• _BRIEF_
For each line below that contains the word "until", return that line.

[Records excerpted from a collection]
---*---

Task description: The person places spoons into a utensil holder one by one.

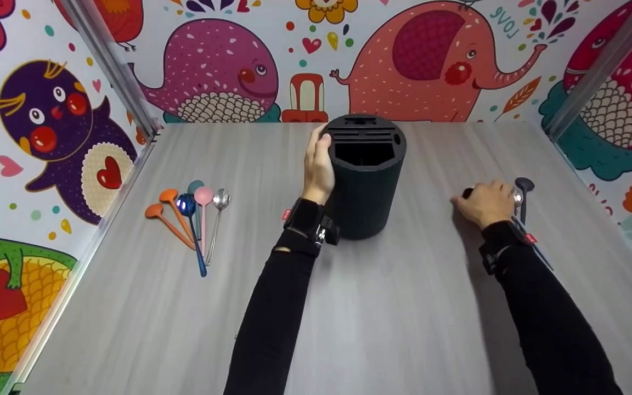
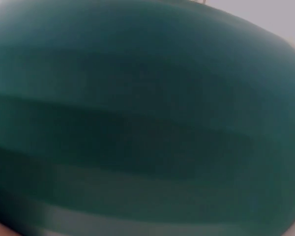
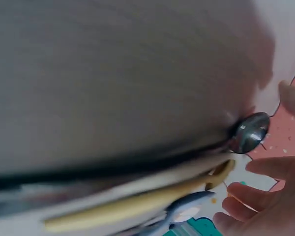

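A dark green, cylindrical utensil holder (image 1: 362, 203) with a black slotted top stands upright on the table. My left hand (image 1: 318, 167) holds its left side, thumb near the rim; the holder's green wall (image 2: 147, 123) fills the left wrist view. On the right, my right hand (image 1: 486, 203) reaches low over several spoons and partly hides them. In the right wrist view, its thumb and fingers (image 3: 265, 196) are spread apart around a dark, shiny spoon (image 3: 253, 132). A yellow-handled utensil (image 3: 137, 206) and a grey-blue spoon (image 3: 189, 204) lie beside that one.
On the left lies a fanned group of spoons: orange spoons (image 1: 169, 196), a blue spoon (image 1: 186, 205), a pink spoon (image 1: 203, 196), a teal one and a silver spoon (image 1: 221, 199). A dark grey spoon (image 1: 524, 185) lies right of my right hand. Printed panels border the table (image 1: 393, 329).
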Motion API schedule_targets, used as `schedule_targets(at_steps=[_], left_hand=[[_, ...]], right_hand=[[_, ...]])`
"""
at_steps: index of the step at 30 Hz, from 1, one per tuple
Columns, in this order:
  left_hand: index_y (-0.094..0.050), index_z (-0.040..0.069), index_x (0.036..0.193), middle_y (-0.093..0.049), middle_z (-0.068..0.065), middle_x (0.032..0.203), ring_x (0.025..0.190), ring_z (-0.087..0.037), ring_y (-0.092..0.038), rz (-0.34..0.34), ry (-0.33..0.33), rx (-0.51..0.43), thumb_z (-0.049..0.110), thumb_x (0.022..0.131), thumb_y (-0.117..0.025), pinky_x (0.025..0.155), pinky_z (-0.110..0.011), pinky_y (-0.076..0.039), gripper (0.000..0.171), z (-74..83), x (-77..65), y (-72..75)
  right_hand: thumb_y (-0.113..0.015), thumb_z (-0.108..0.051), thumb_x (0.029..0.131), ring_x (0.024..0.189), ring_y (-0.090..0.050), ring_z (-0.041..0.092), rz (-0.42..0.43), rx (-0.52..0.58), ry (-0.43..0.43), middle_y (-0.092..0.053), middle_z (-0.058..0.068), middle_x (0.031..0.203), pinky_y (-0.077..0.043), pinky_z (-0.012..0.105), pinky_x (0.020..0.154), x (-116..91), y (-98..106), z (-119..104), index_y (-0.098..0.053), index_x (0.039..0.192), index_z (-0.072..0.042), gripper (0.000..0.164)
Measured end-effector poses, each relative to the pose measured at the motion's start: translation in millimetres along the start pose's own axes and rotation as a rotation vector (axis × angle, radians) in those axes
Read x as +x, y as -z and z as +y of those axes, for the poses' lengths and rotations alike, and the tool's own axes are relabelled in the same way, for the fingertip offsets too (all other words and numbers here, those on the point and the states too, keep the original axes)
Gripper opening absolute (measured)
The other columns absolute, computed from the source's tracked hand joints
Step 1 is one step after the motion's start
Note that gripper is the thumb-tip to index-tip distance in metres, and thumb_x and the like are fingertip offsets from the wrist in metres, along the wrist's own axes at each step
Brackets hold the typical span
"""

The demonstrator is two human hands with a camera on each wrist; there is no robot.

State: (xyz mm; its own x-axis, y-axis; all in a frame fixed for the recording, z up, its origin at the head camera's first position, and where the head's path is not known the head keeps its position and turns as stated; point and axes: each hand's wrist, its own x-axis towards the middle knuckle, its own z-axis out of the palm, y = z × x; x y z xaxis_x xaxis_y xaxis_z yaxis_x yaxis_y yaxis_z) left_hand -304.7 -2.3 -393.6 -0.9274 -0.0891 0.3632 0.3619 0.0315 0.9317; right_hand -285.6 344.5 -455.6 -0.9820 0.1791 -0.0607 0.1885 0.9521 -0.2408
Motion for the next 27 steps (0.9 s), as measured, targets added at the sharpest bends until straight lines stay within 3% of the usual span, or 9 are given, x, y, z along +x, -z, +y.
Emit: schedule_targets(at_steps=[6,10,17,24,27], left_hand=[[-0.049,0.008,0.142,-0.054,-0.01,0.144,0.134,-0.021,-0.049,-0.005,-0.004,-0.002,0.027,0.101,-0.026,0.115,-0.036,-0.037,0.051,-0.6,-0.4,-1.7],[-0.049,0.007,0.142,-0.054,-0.011,0.144,0.134,-0.021,-0.049,-0.001,-0.013,-0.003,0.026,0.101,-0.026,0.114,-0.035,-0.037,0.051,-0.9,-0.3,-0.7],[-0.049,0.006,0.142,-0.054,-0.011,0.144,0.135,-0.022,-0.049,0.006,-0.011,-0.004,0.025,0.101,-0.026,0.115,-0.035,-0.037,0.051,-0.6,0.1,-1.6],[-0.048,0.008,0.143,-0.054,-0.009,0.145,0.135,-0.02,-0.049,-0.005,0.014,0.007,0.027,0.101,-0.025,0.117,-0.037,-0.036,0.051,0.1,-1.7,-1.8],[-0.047,0.008,0.144,-0.053,-0.009,0.146,0.135,-0.02,-0.048,-0.003,0.015,0.009,0.027,0.102,-0.025,0.117,-0.037,-0.036,0.051,0.5,-1.9,-0.6]], right_hand=[[-0.058,-0.032,0.093,0.117,-0.04,0.061,0.112,0.013,0.043,-0.046,0.042,0.122,-0.034,0.069,0.101,0.0,-7.9,1.8,-0.057,0.118,0.015,0.053],[-0.054,-0.02,0.088,0.102,-0.052,0.056,0.146,0.064,0.085,-0.05,0.039,0.112,-0.044,0.067,0.084,1.1,-11.6,0.7,-0.059,0.108,0.017,0.042],[-0.053,-0.001,0.079,0.094,-0.056,0.053,0.224,0.157,0.152,-0.056,0.037,0.101,-0.045,0.061,0.08,-1.9,-12.3,-1.3,-0.06,0.1,0.015,0.027],[-0.044,-0.008,0.094,0.1,-0.059,0.051,0.223,0.324,0.043,-0.063,0.033,0.107,-0.045,0.059,0.086,-4.3,-5.4,-8.3,-0.054,0.111,0.007,0.025],[-0.04,-0.012,0.097,0.102,-0.057,0.042,0.218,0.449,-0.026,-0.061,0.025,0.109,-0.044,0.05,0.09,-3.4,0.6,-14.9,-0.053,0.117,0.004,0.029]])
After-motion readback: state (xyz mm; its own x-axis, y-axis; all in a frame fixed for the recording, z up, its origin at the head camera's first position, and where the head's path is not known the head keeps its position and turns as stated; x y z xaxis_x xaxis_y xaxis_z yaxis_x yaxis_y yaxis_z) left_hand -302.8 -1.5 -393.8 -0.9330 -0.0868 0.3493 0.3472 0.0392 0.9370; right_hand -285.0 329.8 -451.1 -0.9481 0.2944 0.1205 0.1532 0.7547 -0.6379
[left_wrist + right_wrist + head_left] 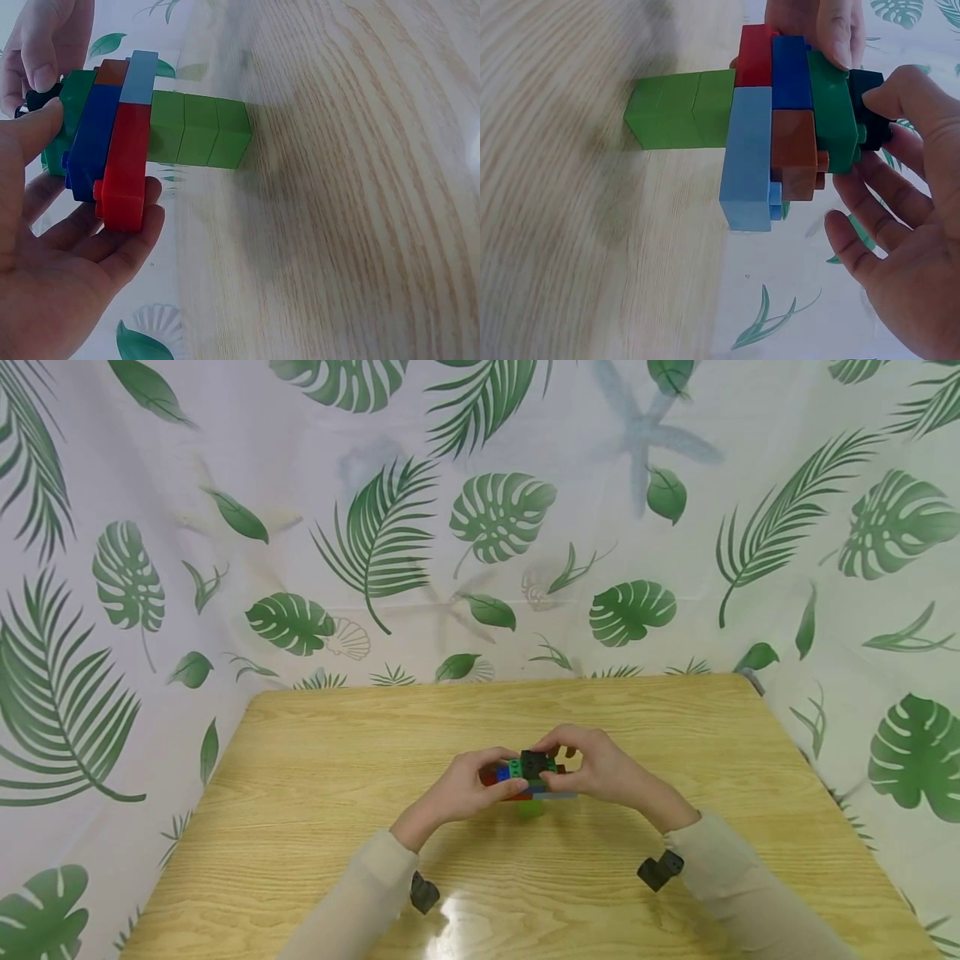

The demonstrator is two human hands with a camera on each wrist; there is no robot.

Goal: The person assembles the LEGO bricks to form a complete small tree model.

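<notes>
A toy-brick tower stands upright on the table, its stem a column of light green bricks (199, 129). Above the stem lie a red brick (127, 165) and a light blue brick (746, 161) side by side, then a blue brick (791, 71) beside a brown brick (793, 150). A dark green brick (832, 112) tops these, and a black brick (534, 764) sits uppermost. My left hand (468, 785) grips the tower's left side, thumb at the dark green brick. My right hand (603, 768) pinches the black brick between thumb and fingers.
The wood-grain table (337, 727) spreads around the tower. Behind it hangs a white curtain (420, 635) with green leaf prints. Small black devices (660, 870) are worn at both wrists.
</notes>
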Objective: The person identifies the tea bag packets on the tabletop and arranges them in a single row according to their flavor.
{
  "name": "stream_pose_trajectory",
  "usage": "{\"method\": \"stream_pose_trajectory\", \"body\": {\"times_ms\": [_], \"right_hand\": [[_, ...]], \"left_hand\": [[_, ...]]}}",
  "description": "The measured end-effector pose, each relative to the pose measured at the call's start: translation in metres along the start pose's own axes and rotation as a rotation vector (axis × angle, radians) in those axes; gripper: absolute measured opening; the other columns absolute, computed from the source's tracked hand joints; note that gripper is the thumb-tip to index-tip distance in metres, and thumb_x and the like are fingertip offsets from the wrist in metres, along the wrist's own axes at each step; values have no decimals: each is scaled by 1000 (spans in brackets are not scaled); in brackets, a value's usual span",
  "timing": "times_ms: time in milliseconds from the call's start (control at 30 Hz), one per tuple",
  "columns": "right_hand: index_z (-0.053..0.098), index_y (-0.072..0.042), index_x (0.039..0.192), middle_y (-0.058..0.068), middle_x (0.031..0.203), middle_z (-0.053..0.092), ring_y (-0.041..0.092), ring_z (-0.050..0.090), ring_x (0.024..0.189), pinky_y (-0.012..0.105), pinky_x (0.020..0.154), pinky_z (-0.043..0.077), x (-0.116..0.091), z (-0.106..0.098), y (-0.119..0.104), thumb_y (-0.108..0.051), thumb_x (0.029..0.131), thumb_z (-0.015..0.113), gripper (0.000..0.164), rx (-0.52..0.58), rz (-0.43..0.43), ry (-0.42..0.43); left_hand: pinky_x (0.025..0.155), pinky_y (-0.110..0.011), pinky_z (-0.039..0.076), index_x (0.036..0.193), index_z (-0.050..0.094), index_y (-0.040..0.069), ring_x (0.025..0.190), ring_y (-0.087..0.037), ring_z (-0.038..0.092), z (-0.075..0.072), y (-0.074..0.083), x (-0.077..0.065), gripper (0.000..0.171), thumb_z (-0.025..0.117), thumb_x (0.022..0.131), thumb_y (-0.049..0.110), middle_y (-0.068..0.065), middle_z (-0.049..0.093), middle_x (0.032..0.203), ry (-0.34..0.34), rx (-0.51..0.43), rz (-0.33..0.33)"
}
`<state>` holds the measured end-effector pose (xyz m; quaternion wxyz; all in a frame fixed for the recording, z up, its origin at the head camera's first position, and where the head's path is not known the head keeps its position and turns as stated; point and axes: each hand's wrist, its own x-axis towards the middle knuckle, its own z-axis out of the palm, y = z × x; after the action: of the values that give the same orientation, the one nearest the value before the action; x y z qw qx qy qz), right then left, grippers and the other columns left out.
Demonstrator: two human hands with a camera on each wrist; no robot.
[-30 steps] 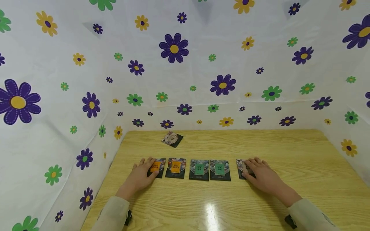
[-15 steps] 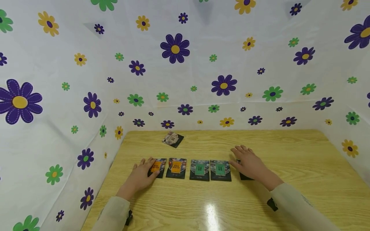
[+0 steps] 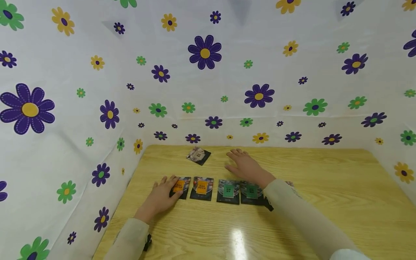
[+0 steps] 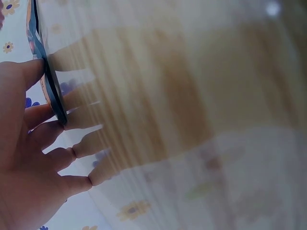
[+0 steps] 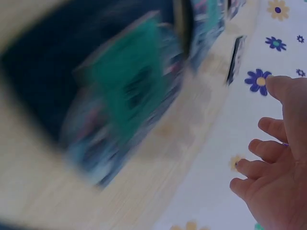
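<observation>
Flat dark packets lie in a row on the wooden table point(image 3: 182, 231). My left hand point(image 3: 160, 196) rests on the leftmost orange-labelled packet point(image 3: 186, 188), its thumb and fingertips touching it in the left wrist view. Beside that lies a second orange-labelled packet point(image 3: 201, 188). Two green-labelled packets follow: the left one point(image 3: 228, 192), and the right one point(image 3: 249, 193), partly covered by my right wrist. My right hand point(image 3: 247, 168) reaches above the table with fingers spread and holds nothing. To its left, a beige-labelled packet point(image 3: 198, 155) lies askew near the back edge.
Another packet point(image 3: 289, 184) at the row's right end is mostly hidden by my right sleeve point(image 3: 302, 213). A white flower-printed cloth point(image 3: 234, 79) walls the table at the back and both sides.
My right hand has left the rightmost packet and moved left and back, toward the beige-labelled packet at the rear. My left hand stays on its packet. The head view has shifted slightly.
</observation>
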<state>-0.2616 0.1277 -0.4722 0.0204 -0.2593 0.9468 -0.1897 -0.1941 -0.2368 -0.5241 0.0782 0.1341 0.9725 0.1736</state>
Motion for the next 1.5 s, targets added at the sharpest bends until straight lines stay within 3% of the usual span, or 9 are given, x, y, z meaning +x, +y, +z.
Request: {"method": "stream_pose_trajectory", "body": {"times_ms": [300, 667, 900, 1200, 1400, 1500], "right_hand": [[40, -1, 161, 25, 168, 35, 48, 29, 158, 62, 130, 22, 60, 22, -24, -38, 111, 53, 64, 26, -27, -65], [40, -4, 162, 26, 170, 32, 48, 29, 158, 59, 131, 23, 103, 37, -44, -36, 111, 54, 62, 37, -55, -91], [40, -6, 163, 25, 170, 31, 47, 28, 159, 59, 131, 23, 113, 47, -48, -33, 111, 55, 60, 26, -56, -110], [36, -11, 165, 17, 173, 30, 42, 23, 162, 62, 132, 17, 112, 61, -53, -36, 113, 48, 59, 38, -24, -202], [38, -11, 164, 14, 170, 37, 40, 30, 160, 65, 130, 22, 115, 63, -54, -21, 116, 38, 49, -50, -59, -205], [40, -13, 163, 14, 169, 40, 41, 33, 158, 66, 128, 24, 114, 62, -53, -12, 115, 38, 48, -83, -64, -202]], "left_hand": [[122, -80, 17, 163, 41, 8, 158, -51, 24, -6, -1, -1, 68, 56, 109, 46, -19, 36, 169, 7, 7, 3], [122, -79, 18, 163, 41, 10, 158, -51, 24, -5, 2, -1, 66, 57, 109, 44, -19, 35, 170, 0, 4, -2], [124, -77, 18, 164, 41, 11, 159, -49, 23, -5, 6, 4, 67, 56, 109, 46, -17, 35, 171, -2, 0, -6], [124, -77, 18, 164, 40, 13, 160, -48, 23, -3, 3, 4, 66, 57, 109, 45, -16, 35, 171, -8, -2, -11], [123, -77, 19, 164, 41, 12, 159, -48, 24, -3, 1, 2, 66, 58, 108, 44, -16, 36, 170, -1, -4, -15], [123, -77, 19, 164, 40, 12, 160, -48, 24, -3, 1, 2, 67, 57, 108, 45, -16, 35, 171, -3, 1, -17]]}}
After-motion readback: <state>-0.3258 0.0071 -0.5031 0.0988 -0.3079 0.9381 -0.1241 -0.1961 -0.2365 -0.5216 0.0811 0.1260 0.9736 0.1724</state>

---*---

• _REPLY TO THE EXERCISE_
Motion for the next 27 steps (0.9 s), as measured, targets added at the sharpest bends until straight lines stay within 3% of the usual span, or 9 are given, x, y, z along +x, -z, +y.
Motion for the next 1.5 s, targets added at the sharpest bends until straight lines stay within 3% of the usual span, or 9 are given, x, y, z meaning +x, +y, +z.

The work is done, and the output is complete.